Nkuo v. Gonzales

235 F. App'x 186
CourtCourt of Appeals for the Fourth Circuit
DecidedAugust 17, 2007
Docket06-1915, 06-2262
StatusUnpublished

This text of 235 F. App'x 186 (Nkuo v. Gonzales) is published on Counsel Stack Legal Research, covering Court of Appeals for the Fourth Circuit primary law. Counsel Stack provides free access to over 12 million legal documents including statutes, case law, regulations, and constitutions.

Bluebook
Nkuo v. Gonzales, 235 F. App'x 186 (4th Cir. 2007).

Opinion

PER CURIAM:

In these consolidated appeals, James Song Nkuo, a native and citizen of Cameroon, seeks to challenge two decisions of the Board of Immigration Appeals (“Board”). In No. 06-1915, Nkuo challenges the Board’s order affirming the immigration judge’s decision denying his applications for asylum, withholding of removal, and protection under the Convention Against Torture. Because the Board affirmed the immigration judge’s order without opinion, we treat the immigration judge’s reasoning as that of the Board’s in our review. 8 C.F.R. § 1003.1(e)(4) (2007); Haoua v. Gonzales, 472 F.3d 227, 231 (4th Cir.2007).
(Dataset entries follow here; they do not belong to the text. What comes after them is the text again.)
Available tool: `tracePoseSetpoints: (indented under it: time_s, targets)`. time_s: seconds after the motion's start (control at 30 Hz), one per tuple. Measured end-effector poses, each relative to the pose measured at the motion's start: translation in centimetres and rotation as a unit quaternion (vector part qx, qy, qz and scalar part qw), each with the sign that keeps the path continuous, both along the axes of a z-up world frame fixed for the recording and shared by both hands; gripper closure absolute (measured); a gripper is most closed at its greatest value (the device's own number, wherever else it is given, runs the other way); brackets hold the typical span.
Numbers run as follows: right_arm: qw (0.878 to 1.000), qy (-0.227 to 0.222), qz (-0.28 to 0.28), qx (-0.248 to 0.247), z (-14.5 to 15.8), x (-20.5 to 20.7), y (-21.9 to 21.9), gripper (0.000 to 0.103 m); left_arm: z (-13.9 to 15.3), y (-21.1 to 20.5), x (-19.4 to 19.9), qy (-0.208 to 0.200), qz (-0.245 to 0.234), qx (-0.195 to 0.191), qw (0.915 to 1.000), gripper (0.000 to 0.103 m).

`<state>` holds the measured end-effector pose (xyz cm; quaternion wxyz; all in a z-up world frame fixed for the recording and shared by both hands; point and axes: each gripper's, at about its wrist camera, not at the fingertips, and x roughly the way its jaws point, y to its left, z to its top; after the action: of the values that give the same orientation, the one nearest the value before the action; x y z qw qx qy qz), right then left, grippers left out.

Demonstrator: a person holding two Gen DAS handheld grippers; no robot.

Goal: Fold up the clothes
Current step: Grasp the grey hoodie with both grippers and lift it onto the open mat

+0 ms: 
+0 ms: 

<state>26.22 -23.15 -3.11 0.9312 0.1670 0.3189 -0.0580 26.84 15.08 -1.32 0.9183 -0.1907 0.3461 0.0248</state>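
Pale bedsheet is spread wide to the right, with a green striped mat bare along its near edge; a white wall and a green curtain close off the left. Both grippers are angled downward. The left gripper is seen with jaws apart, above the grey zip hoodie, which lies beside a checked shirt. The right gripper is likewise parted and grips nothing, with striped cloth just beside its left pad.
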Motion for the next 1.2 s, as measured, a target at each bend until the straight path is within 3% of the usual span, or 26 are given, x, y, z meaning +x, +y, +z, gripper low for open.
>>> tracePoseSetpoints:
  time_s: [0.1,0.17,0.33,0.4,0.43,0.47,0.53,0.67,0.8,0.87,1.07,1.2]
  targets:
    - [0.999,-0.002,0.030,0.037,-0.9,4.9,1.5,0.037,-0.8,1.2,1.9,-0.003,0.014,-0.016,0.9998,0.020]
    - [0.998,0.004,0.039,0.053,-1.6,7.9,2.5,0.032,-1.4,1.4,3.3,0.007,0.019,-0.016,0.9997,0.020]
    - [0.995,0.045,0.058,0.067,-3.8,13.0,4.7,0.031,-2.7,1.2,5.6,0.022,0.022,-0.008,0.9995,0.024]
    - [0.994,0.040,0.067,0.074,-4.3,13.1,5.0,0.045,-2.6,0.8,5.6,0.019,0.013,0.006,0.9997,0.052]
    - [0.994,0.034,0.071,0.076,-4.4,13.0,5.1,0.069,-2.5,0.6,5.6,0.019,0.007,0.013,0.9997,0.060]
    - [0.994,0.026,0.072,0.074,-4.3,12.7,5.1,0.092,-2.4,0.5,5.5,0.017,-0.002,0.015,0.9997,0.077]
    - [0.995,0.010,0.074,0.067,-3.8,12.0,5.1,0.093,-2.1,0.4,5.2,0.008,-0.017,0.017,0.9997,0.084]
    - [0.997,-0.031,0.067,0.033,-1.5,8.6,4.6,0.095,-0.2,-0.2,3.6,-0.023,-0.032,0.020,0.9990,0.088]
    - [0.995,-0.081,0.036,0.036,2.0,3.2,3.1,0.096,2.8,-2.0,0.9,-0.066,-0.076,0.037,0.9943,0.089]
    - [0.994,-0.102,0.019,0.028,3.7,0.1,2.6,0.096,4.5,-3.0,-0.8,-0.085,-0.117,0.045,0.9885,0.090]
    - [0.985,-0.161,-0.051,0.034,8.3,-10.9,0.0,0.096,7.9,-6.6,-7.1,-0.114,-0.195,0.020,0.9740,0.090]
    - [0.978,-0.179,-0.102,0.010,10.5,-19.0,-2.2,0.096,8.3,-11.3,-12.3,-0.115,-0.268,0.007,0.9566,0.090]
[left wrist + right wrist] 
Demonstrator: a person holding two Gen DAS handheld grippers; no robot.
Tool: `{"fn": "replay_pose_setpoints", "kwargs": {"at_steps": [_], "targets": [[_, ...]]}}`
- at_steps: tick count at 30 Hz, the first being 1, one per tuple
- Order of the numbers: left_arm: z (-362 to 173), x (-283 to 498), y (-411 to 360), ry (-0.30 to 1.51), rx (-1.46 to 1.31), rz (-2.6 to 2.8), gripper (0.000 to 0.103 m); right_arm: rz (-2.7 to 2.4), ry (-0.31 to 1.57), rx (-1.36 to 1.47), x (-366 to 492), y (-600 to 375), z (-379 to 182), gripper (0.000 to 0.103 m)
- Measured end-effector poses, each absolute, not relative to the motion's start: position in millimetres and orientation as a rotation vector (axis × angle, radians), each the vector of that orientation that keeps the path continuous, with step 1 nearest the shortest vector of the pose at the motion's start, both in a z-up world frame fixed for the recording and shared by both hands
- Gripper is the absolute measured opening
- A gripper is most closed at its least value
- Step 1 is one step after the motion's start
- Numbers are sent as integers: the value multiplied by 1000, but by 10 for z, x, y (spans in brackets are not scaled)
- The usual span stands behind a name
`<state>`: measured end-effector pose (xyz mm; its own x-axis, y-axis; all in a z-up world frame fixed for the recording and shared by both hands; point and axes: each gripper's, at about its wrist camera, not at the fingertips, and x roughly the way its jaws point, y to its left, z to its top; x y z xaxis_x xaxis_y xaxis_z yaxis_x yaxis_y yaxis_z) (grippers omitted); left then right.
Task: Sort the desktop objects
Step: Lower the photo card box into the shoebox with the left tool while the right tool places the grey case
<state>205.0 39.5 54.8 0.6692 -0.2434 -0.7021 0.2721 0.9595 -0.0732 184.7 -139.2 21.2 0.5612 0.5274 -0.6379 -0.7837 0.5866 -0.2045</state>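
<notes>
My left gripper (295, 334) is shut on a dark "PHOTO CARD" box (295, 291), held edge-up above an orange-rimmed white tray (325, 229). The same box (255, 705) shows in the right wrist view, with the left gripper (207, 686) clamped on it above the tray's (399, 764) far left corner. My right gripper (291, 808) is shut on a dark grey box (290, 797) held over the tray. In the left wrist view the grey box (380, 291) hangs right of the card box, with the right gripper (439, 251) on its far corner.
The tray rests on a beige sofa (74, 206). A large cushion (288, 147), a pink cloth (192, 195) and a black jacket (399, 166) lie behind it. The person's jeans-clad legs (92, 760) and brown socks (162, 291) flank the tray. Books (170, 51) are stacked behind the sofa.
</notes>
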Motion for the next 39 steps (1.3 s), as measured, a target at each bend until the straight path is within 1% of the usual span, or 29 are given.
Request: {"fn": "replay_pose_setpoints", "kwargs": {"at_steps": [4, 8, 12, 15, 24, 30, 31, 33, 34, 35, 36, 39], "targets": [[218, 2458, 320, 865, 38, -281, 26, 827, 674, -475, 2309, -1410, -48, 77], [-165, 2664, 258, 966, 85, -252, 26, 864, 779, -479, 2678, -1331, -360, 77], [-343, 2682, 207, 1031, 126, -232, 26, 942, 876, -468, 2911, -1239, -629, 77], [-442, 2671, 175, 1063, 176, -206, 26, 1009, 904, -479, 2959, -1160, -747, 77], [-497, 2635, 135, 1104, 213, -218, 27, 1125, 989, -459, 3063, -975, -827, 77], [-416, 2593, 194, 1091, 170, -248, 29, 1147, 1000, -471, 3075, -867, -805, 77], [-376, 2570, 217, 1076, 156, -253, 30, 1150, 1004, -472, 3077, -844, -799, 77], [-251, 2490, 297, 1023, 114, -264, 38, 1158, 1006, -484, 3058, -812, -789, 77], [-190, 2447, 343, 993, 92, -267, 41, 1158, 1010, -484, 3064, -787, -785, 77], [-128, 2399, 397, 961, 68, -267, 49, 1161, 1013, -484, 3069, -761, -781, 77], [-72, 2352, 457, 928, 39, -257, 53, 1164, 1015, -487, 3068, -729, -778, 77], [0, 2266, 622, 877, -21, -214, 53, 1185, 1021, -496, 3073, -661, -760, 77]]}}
To obtain reversal of a determination denying eligibility for relief, an alien “must show that the evidence he presented was so compelling that no reasonable factfinder could fail to find the requisite fear of persecution.” INS v. Elias-Zacarias, 502 U.S. 478, 483-84, 112 S.Ct. 812, 117 L.Ed.2d 38 (1992). We have reviewed the evidence of record and conclude that Nkuo fails to show that the evidence compels a contrary result. Accordingly, we cannot grant the relief that he seeks.

Additionally, we uphold the immigration judge’s denial of Nkuo’s request for withholding of removal. “Because the burden of proof for withholding of removal is higher than for asylum — even though the facts that must be proved are the same — an applicant who is ineligible for asylum is necessarily ineligible for withholding of removal under [8 U.S.C.] § 1231(b)(3) [ (2000) ].” Camara v. Ashcroft, 378 F.3d 361, 367 (4th Cir.2004). Because Nkuo fails to show that he is eligible for asylum, he cannot meet the higher standard for withholding of removal.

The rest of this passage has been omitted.